# DIRECTIONS
Nothing outside the range is wanted. Repeat exactly the lines below from the one with "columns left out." through the one with "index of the".

Content starts

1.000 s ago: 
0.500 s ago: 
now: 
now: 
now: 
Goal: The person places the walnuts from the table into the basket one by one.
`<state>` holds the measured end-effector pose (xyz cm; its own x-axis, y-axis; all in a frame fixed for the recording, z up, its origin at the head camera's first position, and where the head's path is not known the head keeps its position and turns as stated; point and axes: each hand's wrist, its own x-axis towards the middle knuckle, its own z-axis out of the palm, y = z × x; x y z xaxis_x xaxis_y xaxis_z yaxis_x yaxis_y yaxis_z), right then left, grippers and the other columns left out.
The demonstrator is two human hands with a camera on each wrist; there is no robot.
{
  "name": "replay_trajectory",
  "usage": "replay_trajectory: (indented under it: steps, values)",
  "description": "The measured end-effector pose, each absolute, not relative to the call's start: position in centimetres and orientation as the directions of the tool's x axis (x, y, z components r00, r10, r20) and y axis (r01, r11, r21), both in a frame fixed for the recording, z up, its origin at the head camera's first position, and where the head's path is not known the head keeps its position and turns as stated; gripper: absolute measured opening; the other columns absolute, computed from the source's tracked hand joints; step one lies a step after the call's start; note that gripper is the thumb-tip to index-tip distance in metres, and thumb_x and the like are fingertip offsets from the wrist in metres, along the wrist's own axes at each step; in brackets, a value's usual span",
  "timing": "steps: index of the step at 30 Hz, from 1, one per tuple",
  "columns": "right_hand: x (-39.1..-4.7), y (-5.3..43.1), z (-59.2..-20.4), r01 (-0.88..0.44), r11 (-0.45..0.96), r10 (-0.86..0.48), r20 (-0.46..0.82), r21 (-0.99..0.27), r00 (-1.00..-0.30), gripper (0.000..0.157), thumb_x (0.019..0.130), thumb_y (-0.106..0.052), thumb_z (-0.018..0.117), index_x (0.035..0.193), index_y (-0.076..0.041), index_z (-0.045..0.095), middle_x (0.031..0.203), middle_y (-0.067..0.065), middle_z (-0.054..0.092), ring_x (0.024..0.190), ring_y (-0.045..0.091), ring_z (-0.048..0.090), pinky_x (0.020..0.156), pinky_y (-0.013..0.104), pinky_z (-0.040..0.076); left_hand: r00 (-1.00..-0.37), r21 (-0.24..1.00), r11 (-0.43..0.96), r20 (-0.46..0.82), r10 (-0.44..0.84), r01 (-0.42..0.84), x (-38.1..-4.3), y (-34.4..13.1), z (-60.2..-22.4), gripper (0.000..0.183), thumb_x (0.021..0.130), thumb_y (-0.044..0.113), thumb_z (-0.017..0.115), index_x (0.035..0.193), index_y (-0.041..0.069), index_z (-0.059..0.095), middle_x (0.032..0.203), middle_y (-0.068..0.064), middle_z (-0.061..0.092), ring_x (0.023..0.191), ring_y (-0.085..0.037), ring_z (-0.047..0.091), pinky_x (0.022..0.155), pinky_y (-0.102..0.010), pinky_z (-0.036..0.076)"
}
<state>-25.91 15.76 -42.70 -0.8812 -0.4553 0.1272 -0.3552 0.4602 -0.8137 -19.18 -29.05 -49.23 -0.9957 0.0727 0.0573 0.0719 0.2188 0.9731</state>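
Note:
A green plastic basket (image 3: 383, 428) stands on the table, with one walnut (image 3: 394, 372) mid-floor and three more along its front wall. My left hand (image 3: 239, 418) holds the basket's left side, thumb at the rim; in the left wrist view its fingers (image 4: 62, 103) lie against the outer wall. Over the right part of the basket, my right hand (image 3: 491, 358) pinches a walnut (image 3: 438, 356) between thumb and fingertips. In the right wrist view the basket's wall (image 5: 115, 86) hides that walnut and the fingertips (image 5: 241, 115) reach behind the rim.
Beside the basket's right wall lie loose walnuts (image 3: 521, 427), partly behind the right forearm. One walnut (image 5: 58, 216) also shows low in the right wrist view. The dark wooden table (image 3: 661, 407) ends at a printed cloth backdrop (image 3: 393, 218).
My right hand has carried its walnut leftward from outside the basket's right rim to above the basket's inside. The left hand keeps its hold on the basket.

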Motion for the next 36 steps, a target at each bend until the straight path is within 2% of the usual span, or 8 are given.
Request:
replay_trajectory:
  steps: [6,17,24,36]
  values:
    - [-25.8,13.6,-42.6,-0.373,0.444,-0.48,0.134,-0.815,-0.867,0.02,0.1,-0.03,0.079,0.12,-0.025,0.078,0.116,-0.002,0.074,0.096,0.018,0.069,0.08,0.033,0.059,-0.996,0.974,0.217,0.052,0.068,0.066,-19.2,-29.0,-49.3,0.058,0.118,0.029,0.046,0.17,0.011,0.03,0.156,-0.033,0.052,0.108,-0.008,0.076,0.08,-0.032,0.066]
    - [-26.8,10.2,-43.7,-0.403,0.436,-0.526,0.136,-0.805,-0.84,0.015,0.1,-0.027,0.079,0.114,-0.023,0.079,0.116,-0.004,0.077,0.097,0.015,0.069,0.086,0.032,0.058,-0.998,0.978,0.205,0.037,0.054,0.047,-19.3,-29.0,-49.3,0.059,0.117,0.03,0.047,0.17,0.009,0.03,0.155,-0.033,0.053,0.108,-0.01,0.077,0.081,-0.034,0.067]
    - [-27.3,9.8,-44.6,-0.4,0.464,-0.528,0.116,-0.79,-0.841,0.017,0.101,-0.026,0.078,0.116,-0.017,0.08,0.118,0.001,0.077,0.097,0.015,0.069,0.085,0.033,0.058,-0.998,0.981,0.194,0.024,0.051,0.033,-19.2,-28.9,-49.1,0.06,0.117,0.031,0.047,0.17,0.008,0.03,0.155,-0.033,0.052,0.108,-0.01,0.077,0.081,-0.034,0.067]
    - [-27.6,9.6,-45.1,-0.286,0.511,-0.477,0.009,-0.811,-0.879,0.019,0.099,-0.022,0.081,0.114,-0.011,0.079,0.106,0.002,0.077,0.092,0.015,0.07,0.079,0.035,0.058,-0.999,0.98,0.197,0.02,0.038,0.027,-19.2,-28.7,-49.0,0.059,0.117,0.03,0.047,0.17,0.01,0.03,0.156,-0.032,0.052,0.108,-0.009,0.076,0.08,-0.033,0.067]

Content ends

# TASK SOLUTION
`<state>` holds the measured end-effector pose (xyz cm; its own x-axis, y-axis; all in a frame fixed for the recording, z up, its origin at the head camera's first position, and where the head's path is not known the head keeps its position and turns as stated; point and axes: each hand's wrist, its own x-axis towards the middle knuckle, its own z-axis out of the palm, y = z × x; x y z xaxis_x xaxis_y xaxis_z yaxis_x yaxis_y yaxis_z), right then left, grippers and the other columns left out.
The demonstrator is two human hands with a camera on each wrist; there is no robot.
{
  "name": "replay_trajectory",
  "usage": "replay_trajectory: (indented under it: steps, values)",
  "description": "The measured end-effector pose, each absolute, not relative to the call's start: position in centimetres and orientation as the directions of the tool's x axis (x, y, z components r00, r10, r20) and y axis (r01, r11, r21), both in a frame fixed for the recording, z up, its origin at the head camera's first position, and where the head's path is not known the head keeps its position and turns as stated; gripper: absolute measured opening; the other columns absolute, computed from the source's tracked hand joints; step one lies a step after the call's start; note that gripper is the thumb-tip to index-tip distance in metres, and thumb_x and the like are fingertip offsets from the wrist in metres, along the wrist's own axes at each step; in brackets, a value's usual span",
  "timing": "steps: index of the step at 30 Hz, from 1, one per tuple",

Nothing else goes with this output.